The Conservation Center of the Institute of Fine Arts, NYU will welcome Bertrand Lavédrine as the 2022–2023 Judith Praska Visiting Distinguished Professor in Conservation & Technical Studies. Dr. Lavédrine is a professor at the National Museum of Natural History, part of the Sorbonne University Alliance, and a scientist at Center for Research in Conservation in Paris. He is an internationally recognized expert in the chemistry and preservation of photographs and the author of several books and articles on historical processes.
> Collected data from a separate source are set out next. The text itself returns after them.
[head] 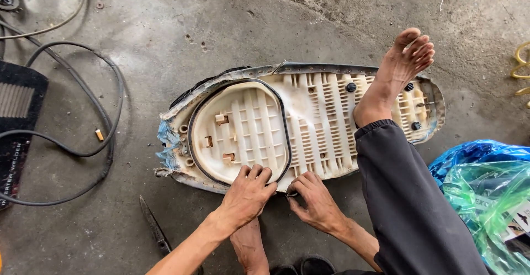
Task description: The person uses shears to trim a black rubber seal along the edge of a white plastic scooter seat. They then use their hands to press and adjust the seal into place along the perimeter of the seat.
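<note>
Seat base: upside-down motorcycle seat (309, 120) lies flat on the concrete floor (221, 15), pale ribbed plastic underside up, black rubber gasket (284, 120) looping round the raised oval section.
Cover: dark seat cover edge (326, 68) wrapped round the rim, torn blue plastic scrap (167, 142) at the left end.
Left hand: my left hand (245, 195) is pressed palm-down on the near rim, fingers spread over the gasket, holding nothing.
Right hand: my right hand (314, 197) is just beside it, fingers curled and pinching the near edge of the seat; what's in the pinch, cannot tell.
Foot: my bare right foot (395, 73) is planted on the right part of the seat.
Around: black cables (107, 104) left, dark tool (154, 228) on the floor near my left forearm, blue and green plastic bags (486, 192) right.
</note>
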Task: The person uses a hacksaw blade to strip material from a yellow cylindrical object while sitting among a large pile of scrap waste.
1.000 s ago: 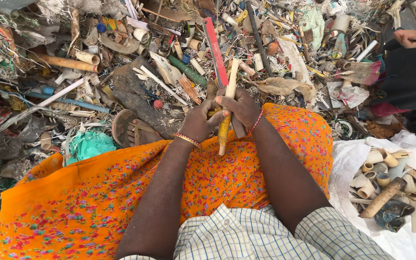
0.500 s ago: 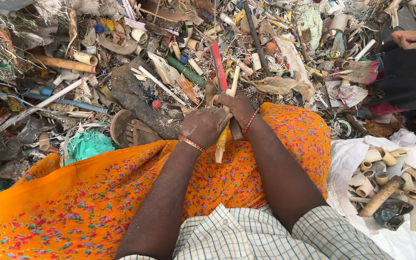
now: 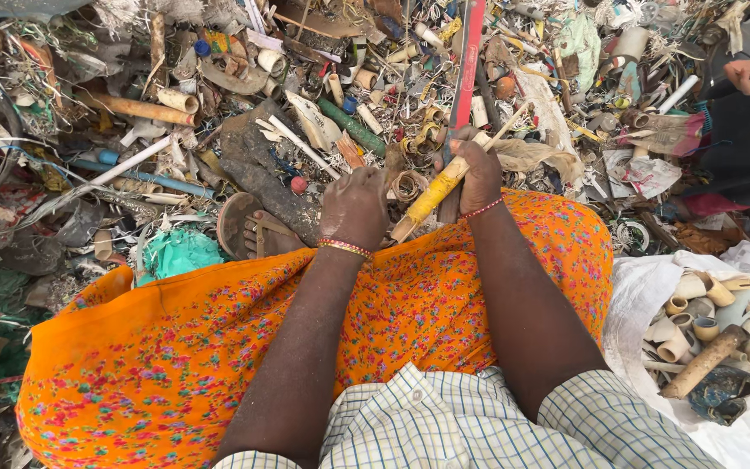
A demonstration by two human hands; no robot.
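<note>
Right hand (image 3: 477,174) is clamped round a yellow stick (image 3: 434,193), long axis running from lower left up to the right. Left hand (image 3: 353,207), fist closed, sits just left at the stick's lower end; what it grips is hidden. Orange cloth (image 3: 218,347) lies below, scrap pile (image 3: 218,104) crowds ahead.

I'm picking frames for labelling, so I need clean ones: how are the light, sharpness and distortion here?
Head view: even daylight, no glare; soft shadow under the forearms on the orange floral cloth. Right hand gripping the yellow stick and left hand are sharp, as is the scrap pile. Wide-angle stretch shows at the edges, near the white sack.
</note>
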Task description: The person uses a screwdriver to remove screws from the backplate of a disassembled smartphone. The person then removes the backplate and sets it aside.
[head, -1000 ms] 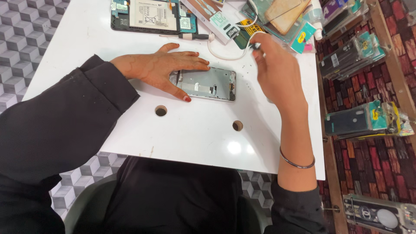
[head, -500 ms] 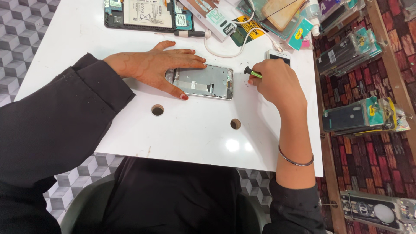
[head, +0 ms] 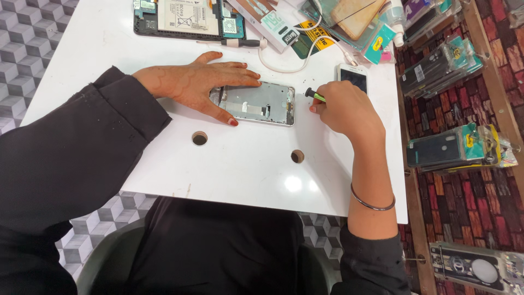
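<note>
My left hand (head: 204, 82) lies flat on the white table (head: 109, 49), fingers spread wide, pressing the left end of the opened phone frame (head: 256, 104). The index finger runs along the frame's top edge and the thumb reaches under its lower left corner. The frame lies flat near the table's middle, its bare silver inside facing up.

My right hand (head: 344, 106) is curled tight around a screwdriver (head: 314, 96) with a green shaft and a dark end. The dark end pokes out toward the frame's upper right corner and sits just beside it; I cannot tell if it touches.

A white phone (head: 353, 75) lies just above my right knuckles. A white cable (head: 284, 68) loops above the frame. At the far edge lies an opened tablet (head: 185, 19) with its boards showing, and a second screwdriver (head: 232, 42) just below it. Two round holes (head: 200, 137) sit in the table below the frame.
</note>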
Now in its tenth year, the Judith Praska Distinguished Visiting Professorship has brought eighteen scholars to the Institute since 2012. Generously funded by an anonymous donor, the professorship recognizes preeminent conservation professionals who bring new areas of teaching and research to the Institute’s program in conservation. Dr. Lavédrine will teach a course entitled Research & Communication in Conservation & Science, and will deliver a public lecture during his tenure.

Bertrand Lavédrine is a professor at the Muséum national d’Histoire naturelle (MNHN) and a scientist at the Centre de Recherche sur la Conservation (CRC) in Paris. He holds a master’s degree in organic chemistry and a doctoral degree in Art and Archeology from the Faculty of Humanities, University of Paris I Panthéon-Sorbonne. From 2003 to 2007, he was appointed as the director of the conservation training program at the University of Paris I Panthéon-Sorbonne. He has written papers and books on the preservation of photographic collections, now available in several languages (French, English, Spanish, Russian, Japanese, and Vietnamese). Dr. Lavédrine also leads research into the characterization and degradation of plastics––he was coordinator of the European funded project “POPART” (Preservation Of Plastic Artifacts in museum collections)—and the nondestructive identification of dyes and pigments used in manuscript illumination. He has participated in various international training programs funded by the Andrew W. Mellon Foundation, the Getty Conservation Institute, the International Center for the Study of the Preservation and Restoration of Cultural Property (ICCROM), and research projects funded by the European commission.